Speaking at a maiden media parley with agricultural correspondents, since his assumption of officers, he said the inability of stakeholders across the value chain to meet the relevant sanitary and phytosanitary requirements applicable in the destination countries constituted the most serious impediment to the country’s participation in foreign trade.
Isegbe said: “This is because many countries prohibit the import of produce with mycotoxin contamination, high pesticide residue, microbial contamination, sloppy packaging and labelling.
“It is our goal to make Nigerian agricultural produce acceptable everywhere in the world. That way, we will earn more foreign exchange from more destination countries.
According to him, the ongoing intervention code-named “Export Improvement Initiative,” is tailored to ensure that all relevant activities performed from the fields where the prospective export crops are cultivated up to the point of shipment are consistent with the standard conditions and protocols.
He said NAQS had been interfacing with stakeholders to educate and train them on export quality criteria for agricultural produce as part of the measure to boost agricultural exports.

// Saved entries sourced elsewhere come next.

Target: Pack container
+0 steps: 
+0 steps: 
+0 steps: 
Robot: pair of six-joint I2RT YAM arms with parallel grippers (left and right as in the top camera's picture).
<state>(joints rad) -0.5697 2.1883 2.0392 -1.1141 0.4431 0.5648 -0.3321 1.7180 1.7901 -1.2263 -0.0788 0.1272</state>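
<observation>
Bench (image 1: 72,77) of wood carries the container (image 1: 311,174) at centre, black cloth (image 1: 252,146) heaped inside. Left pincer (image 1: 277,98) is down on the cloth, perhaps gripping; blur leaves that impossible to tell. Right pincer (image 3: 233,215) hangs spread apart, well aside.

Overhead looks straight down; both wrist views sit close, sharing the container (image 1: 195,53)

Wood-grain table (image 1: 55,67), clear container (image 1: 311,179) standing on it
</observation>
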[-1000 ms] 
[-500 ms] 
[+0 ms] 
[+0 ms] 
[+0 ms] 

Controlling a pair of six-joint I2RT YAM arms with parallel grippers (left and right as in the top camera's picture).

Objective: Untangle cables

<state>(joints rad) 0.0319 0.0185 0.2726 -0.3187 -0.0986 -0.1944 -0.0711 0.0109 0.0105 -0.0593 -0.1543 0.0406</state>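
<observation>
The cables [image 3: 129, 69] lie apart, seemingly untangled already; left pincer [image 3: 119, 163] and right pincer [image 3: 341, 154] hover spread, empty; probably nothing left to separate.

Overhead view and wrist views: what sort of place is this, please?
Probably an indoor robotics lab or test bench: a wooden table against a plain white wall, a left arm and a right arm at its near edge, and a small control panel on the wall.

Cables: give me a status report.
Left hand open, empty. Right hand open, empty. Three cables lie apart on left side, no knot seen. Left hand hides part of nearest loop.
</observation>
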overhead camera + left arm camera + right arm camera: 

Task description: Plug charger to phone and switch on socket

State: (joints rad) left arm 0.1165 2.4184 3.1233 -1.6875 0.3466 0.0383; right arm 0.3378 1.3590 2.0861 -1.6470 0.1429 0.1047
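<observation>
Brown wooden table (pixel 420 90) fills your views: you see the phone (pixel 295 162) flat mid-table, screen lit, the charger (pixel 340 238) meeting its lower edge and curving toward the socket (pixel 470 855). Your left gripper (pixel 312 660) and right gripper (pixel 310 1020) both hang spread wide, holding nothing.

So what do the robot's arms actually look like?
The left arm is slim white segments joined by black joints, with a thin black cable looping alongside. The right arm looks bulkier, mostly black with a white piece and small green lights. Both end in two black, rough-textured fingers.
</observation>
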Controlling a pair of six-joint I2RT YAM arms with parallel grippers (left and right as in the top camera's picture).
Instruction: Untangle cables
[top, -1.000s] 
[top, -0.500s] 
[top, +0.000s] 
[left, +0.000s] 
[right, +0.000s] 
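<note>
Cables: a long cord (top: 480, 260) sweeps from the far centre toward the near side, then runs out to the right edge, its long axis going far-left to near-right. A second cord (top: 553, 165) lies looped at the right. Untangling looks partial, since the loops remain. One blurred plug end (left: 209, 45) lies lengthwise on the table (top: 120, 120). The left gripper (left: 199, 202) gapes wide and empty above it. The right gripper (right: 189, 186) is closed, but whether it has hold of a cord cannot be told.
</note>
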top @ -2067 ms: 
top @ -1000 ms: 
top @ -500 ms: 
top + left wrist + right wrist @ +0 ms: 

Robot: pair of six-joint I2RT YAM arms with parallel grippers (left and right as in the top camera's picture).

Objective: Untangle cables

He noted that the highlights of its enlightenment campaigns are the instruction of stakeholders on global Good Agricultural Practice (GAP) and the formation of self-regulating associations among the different commodity producer constituencies.
“Through this strategy, NAQS is addressing the fundamental inhibitors of agricultural export and widening the scope for participation of everyday Nigerians in the export business,” he said.
He said the efforts of the service had achieved positive results in monetary terms for the country among others.
The DG said: “I am glad to report that NAQS efforts in mainstreaming best practices are yielding great rewards. Due to increased knowledge and adaptation to guidelines, Nigeria was able to export 1,983 containers of Hibiscus to Mexico, within the first 9 months of 2017. The country earned $35 million US dollars in the self-same period.
“Our mission is to catalyse the harnessing of the export potentials of Nigerian agricultural resources. We recently conducted a crop pest survey on pigeon pea, sorghum and groundnut.
“The result of our pigeon pea survey has paved a way for Nigeria to penetrate the $100 billion worth pigeon pea market of India. In the same vein, our crop pest survey on sorghum has opened the door for Nigeria to export forage sorghum to China.
“A local company is expected to ship out the first batch of its consignment in the first quarter of this year.
“Furthermore, we are working assiduously to expand our export frontiers. In addition to the traditional agro-export items, we have identified underutilised but high premium emerging agro-commodities such as sesame, soya bean, cinnamon, pigeon pea, sugar cane, honey and snail that will revolutionise Nigeria’s non-oil export business as we know it.”
According to him: “The exploitation of Nigeria’s comparative advantage in many agricultural commodities will proliferate opportunities for wealth creation.
“If the country produces as much as she can produce and exports as much as her natural endowment allows, we will create thousands of jobs, improve livelihoods of families and place the foreign revenue from the agriculture sector on the upward trajectory.”
He added: “The world is transitioning to a post-oil civilisation. Climate change has leapfrogged to the top of national security problems all over the world. Nations are aggressively modernising their infrastructure to run on renewable energy and reshaping their economy to be competitive in the evolving green economy.
“Nigeria cannot afford to be behind the curve. There is no future in remaining dependent on a soon-to-be redundant resource. We have to reinvent agriculture as an engine of wealth creation.”